Investors are increasingly expecting the Federal Reserve’s next rate cut to be a rate hike, not a cut, and rising inflation is pushing up U.S. Treasury yields. The government’s student loan interest rate is determined by the Treasury Department’s 10-year bond auction in May, plus a margin set by Congress. Last month’s auction brought the 10-year bond yield to 4.47%, up from 4.34% in 2025.

Experts say the rise in the 10-year Treasury yield has increased federal student loan interest rates for households planning to take out federal student loans in the 2026-27 school year. The interest rate on these loans is fixed for the life of the loan.

“While the rate hike is relatively small at so-called 10 basis points, or one-tenth of 1%, it still increases the cost of education,” said Jack Wallace, director of government and lending at student loan refinance firm Illefee.

What will student loan interest rates be in 2026-2027?

Using the 4.47% 10-year Treasury yield from the May auction and adding the margins for each loan type, we would expect the interest rate to be:

  • Undergraduate loans: 6.52% (4.47% + 2.05%), up from 6.39% in 2025-26
  • Graduate loans: 8.07% (4.47% + 3.60%), up from 7.94%
  • Parent Plus Loan: 9.07% (4.47% + 4.06%), up from 8.94%

Should families take out student loans at these interest rates?

Experts generally believe that federal student loans remain a good option for undergraduate students.

“The federal rate for undergraduates is still pretty favorable,” said Stacey McFetress, senior director of education finance at Bright Horizons, an education advisory service. “As always, think of this as your first borrowing option. Students will be loan borrowers, so they’ll be in the game.”

Because students are the borrowers, Wallace said undergraduate loans also help young people build credit. A high credit score tells lenders that you are a reliable borrower and can make your life cheaper. A high credit score makes it easier to get approved for a loan, gets significantly lower interest rates, and can even help you secure a home or job.

There is also a cap on the amount of undergraduate loans, “so it’s safe,” McFettle said. “And they have federal protection.” This includes temporary relief options such as deferrals and forbearance to help with life changes like layoffs.

However, experts say the math changes for other types of student loans.

“Beyond undergraduate loans, people really need to do their homework this year and understand their options and what their credit (scores) have available to them,” McFettle said.

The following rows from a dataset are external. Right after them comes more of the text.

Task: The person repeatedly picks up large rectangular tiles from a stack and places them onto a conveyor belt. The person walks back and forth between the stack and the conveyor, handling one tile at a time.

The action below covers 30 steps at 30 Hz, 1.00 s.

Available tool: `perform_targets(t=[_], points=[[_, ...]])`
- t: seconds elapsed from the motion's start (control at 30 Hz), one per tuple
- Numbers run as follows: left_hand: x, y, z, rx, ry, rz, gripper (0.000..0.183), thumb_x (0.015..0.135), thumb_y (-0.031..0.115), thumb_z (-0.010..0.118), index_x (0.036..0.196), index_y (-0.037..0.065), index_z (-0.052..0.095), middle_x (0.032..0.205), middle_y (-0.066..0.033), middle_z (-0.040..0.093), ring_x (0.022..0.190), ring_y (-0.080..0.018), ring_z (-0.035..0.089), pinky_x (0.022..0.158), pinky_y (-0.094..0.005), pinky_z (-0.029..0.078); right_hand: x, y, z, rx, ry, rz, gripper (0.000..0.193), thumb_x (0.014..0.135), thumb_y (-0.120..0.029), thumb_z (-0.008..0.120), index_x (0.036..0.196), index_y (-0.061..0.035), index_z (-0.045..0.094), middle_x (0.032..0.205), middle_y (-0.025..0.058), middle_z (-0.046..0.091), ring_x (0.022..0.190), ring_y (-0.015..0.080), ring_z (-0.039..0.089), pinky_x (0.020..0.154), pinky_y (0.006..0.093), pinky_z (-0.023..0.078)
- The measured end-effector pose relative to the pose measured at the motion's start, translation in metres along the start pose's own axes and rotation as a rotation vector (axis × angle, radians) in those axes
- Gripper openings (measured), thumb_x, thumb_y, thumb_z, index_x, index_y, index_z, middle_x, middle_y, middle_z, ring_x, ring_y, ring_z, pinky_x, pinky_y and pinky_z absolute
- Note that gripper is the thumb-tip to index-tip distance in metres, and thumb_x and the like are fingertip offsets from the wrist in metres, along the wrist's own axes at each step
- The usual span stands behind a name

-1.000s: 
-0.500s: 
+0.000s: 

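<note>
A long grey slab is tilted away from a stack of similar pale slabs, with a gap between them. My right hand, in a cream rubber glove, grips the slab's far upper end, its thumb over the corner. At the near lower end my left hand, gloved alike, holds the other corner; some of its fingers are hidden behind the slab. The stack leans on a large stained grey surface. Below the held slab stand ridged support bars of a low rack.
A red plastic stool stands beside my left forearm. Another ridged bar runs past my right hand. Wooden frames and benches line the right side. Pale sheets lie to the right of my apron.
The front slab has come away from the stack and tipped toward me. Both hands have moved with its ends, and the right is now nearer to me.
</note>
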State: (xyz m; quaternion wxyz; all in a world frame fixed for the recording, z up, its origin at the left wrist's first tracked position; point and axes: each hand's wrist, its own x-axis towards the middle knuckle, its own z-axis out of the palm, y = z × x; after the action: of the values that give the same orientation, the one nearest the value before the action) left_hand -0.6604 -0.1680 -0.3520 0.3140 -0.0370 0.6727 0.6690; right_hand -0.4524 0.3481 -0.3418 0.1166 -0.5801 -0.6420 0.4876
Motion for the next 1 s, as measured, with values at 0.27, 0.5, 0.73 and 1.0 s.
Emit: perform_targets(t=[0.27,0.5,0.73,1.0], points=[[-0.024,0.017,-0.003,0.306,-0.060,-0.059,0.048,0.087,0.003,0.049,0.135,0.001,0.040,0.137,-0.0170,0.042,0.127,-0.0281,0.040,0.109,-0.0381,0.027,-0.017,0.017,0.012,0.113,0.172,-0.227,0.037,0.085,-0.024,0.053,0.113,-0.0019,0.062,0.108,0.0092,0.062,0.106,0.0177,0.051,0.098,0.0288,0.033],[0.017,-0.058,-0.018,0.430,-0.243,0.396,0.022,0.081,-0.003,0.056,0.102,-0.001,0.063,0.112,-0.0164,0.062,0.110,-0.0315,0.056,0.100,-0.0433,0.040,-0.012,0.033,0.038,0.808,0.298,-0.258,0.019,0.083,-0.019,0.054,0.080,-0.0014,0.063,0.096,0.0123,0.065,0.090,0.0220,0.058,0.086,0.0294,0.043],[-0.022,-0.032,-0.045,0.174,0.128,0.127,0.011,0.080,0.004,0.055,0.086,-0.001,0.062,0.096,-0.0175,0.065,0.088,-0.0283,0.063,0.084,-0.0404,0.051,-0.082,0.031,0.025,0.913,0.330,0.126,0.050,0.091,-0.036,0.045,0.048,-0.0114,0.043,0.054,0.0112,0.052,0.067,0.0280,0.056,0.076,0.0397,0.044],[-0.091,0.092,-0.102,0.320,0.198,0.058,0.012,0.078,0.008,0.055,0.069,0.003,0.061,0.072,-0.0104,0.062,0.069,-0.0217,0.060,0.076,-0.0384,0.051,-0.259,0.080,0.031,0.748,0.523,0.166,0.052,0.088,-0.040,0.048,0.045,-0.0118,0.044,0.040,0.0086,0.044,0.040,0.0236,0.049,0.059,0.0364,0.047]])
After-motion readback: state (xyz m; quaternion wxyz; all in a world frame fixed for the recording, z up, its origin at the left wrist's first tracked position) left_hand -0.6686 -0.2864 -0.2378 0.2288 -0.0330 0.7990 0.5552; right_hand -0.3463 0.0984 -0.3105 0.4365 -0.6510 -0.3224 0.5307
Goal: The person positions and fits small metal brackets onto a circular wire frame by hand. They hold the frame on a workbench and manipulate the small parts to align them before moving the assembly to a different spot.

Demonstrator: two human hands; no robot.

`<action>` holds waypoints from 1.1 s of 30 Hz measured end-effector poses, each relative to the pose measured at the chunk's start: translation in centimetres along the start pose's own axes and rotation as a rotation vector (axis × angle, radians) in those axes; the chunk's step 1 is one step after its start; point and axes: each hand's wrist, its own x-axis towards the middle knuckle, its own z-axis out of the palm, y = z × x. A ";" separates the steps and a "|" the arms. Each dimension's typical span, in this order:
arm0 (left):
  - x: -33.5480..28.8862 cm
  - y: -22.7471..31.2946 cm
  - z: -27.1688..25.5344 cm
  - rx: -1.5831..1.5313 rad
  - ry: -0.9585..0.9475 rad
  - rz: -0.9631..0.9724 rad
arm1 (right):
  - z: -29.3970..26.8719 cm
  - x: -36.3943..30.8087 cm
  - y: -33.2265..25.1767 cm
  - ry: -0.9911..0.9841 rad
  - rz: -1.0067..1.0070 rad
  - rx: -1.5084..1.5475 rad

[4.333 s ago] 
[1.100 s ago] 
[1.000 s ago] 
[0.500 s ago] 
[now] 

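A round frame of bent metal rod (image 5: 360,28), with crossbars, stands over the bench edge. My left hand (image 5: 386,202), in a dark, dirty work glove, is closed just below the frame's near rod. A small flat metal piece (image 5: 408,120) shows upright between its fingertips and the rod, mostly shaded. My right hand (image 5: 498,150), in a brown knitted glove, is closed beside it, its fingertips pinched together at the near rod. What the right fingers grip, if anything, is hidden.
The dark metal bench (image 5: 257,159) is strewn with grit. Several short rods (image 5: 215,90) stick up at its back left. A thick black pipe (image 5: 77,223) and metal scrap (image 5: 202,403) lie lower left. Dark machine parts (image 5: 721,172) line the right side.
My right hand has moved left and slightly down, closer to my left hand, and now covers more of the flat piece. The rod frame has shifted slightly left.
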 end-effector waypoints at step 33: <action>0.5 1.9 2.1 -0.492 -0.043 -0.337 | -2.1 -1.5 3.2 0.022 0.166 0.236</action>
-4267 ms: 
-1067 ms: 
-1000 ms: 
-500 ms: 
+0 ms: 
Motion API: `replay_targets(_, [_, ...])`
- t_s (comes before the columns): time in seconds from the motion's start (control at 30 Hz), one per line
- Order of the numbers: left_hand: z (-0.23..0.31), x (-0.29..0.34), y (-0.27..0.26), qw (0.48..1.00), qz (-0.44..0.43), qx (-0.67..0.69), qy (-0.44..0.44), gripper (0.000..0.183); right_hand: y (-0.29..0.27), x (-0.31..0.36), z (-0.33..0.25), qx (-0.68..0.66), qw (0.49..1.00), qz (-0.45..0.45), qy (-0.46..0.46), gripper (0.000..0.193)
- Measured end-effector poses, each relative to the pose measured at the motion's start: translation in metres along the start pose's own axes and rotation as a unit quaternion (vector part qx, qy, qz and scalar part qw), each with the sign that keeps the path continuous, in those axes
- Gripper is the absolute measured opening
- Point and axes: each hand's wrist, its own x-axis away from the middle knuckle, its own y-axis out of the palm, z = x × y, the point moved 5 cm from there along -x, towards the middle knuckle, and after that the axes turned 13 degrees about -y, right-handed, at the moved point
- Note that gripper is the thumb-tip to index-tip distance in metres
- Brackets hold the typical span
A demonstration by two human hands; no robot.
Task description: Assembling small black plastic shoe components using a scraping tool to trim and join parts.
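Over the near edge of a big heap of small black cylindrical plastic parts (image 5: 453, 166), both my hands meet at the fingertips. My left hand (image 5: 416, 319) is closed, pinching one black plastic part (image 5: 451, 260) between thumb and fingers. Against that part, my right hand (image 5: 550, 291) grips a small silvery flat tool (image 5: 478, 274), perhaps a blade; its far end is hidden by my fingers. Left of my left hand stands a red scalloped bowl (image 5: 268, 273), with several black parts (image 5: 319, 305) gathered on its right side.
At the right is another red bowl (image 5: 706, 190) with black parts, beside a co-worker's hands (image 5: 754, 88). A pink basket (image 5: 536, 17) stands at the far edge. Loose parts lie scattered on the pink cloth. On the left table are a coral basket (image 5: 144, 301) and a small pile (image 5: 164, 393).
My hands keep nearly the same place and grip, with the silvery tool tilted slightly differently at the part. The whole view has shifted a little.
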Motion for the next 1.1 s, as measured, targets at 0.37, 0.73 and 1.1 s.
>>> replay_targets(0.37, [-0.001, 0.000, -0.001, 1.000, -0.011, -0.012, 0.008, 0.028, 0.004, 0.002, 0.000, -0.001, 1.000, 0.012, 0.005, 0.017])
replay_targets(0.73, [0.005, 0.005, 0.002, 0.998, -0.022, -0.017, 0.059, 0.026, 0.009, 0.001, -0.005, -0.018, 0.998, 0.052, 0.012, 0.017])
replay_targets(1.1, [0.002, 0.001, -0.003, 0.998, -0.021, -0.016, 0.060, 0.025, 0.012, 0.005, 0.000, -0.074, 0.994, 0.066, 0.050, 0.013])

Private lenders expect high demand for loans to help people fill the gap, as President Donald Trump’s administration caps the amount graduates and parents can borrow from the federal government. Experts say competition among private lenders for that business could work in favor of borrowers, resulting in lower interest rates and better terms.

“At the end of the day, lenders are offering more competitive loan programs, and that’s good for students and families,” McFettle said.

For example, federal Parent PLUS loans are 9% or higher plus fees, or a percentage of the total loan amount. For parents with good credit, private loan interest rates can range from 3% to 7%, she said.

“For the ‘typical borrower’, interest rates are between 4.5% and 14% and there are no fees,” McFettle said. People need to do the math, she said, because private loan rates above 9% can still be competitive because of fees. The typical borrower is generally an upper-middle-income person with no adverse credit history.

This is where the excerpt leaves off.